CISA added CVE-2026-0300 to its Known Exploited Vulnerabilities (KEV) catalogue on Wednesday 6 May, setting a federal remediation deadline of Saturday 9 May.1 The flaw is an unauthenticated remote code execution (RCE) vulnerability in Palo Alto Networks PAN-OS firewalls, carrying a Common Vulnerability Scoring System (CVSS) score of 9.3 and triggered by a crafted packet to the User-ID Authentication Portal (the captive portal used for guest-network access).2 Palo Alto's own advisory states first patches will not ship until Wednesday 13 May, four days after the federal deadline.3 That four-day gap is without documented precedent in the KEV programme's history.
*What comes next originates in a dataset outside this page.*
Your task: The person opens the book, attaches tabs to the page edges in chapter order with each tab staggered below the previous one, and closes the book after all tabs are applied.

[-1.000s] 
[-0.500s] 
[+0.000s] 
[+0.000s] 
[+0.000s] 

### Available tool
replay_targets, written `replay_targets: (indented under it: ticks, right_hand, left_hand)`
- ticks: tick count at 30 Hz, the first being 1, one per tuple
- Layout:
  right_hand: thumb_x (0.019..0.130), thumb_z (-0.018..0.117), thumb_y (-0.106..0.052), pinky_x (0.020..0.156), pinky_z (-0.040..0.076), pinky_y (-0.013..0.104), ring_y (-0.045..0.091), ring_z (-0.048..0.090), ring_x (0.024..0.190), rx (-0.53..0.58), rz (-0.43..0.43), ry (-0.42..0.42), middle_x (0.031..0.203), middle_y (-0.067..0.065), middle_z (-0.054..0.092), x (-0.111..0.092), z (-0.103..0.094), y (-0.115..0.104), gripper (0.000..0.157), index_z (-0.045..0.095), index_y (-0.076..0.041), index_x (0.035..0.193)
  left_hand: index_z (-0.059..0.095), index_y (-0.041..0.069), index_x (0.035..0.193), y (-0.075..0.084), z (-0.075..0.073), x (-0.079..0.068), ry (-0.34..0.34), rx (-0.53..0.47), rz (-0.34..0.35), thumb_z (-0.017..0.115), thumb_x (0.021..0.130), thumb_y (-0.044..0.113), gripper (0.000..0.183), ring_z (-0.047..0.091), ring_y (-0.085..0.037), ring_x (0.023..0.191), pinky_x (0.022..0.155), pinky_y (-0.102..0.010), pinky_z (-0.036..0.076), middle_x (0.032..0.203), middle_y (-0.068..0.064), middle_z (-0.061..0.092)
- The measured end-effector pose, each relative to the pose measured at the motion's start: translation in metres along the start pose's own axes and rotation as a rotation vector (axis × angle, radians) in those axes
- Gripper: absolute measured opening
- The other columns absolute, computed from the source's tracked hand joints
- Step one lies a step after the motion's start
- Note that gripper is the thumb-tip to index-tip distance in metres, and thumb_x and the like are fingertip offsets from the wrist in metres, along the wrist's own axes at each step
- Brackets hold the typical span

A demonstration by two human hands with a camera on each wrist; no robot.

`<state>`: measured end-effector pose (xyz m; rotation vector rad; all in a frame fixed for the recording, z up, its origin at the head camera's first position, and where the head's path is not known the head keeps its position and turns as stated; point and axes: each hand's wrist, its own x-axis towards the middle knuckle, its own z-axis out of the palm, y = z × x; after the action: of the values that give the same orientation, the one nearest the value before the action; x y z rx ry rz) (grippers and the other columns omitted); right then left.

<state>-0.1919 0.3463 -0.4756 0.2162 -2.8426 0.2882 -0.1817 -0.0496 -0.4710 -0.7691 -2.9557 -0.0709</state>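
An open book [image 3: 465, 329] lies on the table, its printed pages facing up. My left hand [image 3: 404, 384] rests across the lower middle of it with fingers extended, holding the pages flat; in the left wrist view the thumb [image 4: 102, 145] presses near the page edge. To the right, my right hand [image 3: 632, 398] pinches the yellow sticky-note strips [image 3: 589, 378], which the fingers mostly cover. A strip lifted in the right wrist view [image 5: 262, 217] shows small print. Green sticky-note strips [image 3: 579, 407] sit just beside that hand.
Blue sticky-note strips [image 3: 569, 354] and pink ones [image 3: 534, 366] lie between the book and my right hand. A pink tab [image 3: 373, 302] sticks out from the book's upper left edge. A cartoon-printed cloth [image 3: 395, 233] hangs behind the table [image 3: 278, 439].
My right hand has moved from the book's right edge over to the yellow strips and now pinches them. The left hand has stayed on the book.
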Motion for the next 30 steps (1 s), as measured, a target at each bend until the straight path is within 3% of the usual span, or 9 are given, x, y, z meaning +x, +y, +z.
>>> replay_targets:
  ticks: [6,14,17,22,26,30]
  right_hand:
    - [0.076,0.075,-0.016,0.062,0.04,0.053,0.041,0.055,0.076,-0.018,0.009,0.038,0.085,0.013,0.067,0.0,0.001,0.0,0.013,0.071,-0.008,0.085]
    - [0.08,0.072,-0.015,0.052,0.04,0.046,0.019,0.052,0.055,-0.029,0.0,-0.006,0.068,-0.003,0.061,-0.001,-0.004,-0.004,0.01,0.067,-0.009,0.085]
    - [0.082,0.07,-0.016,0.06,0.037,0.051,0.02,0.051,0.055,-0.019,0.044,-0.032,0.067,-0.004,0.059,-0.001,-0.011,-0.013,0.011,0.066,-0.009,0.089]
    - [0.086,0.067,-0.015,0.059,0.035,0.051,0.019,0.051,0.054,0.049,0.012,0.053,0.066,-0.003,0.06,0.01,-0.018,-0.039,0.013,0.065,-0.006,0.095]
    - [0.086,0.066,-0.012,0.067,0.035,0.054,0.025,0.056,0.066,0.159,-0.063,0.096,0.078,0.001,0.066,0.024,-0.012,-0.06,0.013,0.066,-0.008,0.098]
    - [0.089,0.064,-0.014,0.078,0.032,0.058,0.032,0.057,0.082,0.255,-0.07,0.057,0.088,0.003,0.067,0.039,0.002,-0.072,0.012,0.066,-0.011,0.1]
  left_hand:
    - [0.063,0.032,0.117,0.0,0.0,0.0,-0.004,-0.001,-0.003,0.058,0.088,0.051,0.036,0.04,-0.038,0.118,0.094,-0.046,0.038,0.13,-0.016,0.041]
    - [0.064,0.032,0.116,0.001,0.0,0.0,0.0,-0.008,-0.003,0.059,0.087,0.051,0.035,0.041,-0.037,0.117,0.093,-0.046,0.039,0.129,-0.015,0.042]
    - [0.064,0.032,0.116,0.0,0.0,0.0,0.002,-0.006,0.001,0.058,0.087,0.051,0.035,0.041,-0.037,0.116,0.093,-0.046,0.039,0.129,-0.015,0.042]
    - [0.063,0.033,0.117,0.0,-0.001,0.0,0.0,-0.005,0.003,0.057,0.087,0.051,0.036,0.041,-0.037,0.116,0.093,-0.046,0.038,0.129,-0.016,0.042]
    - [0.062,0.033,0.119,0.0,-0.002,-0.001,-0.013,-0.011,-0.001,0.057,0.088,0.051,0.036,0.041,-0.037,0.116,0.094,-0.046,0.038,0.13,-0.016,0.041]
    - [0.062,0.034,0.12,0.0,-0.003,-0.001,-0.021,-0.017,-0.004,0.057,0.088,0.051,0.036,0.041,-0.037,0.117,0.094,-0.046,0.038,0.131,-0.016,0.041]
Federal Chief Information Security Officers face a binary. They can restrict the User-ID portal to trusted zones and disable Response Pages (the official mitigation), or they can document non-compliance. Neither constitutes a patch. The compliance machinery the programme runs on was built on the implicit assumption that a vendor fix precedes or accompanies a KEV listing. That assumption has now failed in writing, for the first time.
CISA's three-day remediation cadence, applied to Cisco Catalyst SD-WAN Manager in April and embedded in the multi-agency deadline doctrine from the IOC advisory , appears to have been applied reflexively here, without accounting for a case where no fix yet exists. Private-sector organisations that use KEV listings as a contractual service-level basis face the same structural problem in their procurement and insurance frameworks. The deadline lands on paper regardless of whether the vendor has shipped.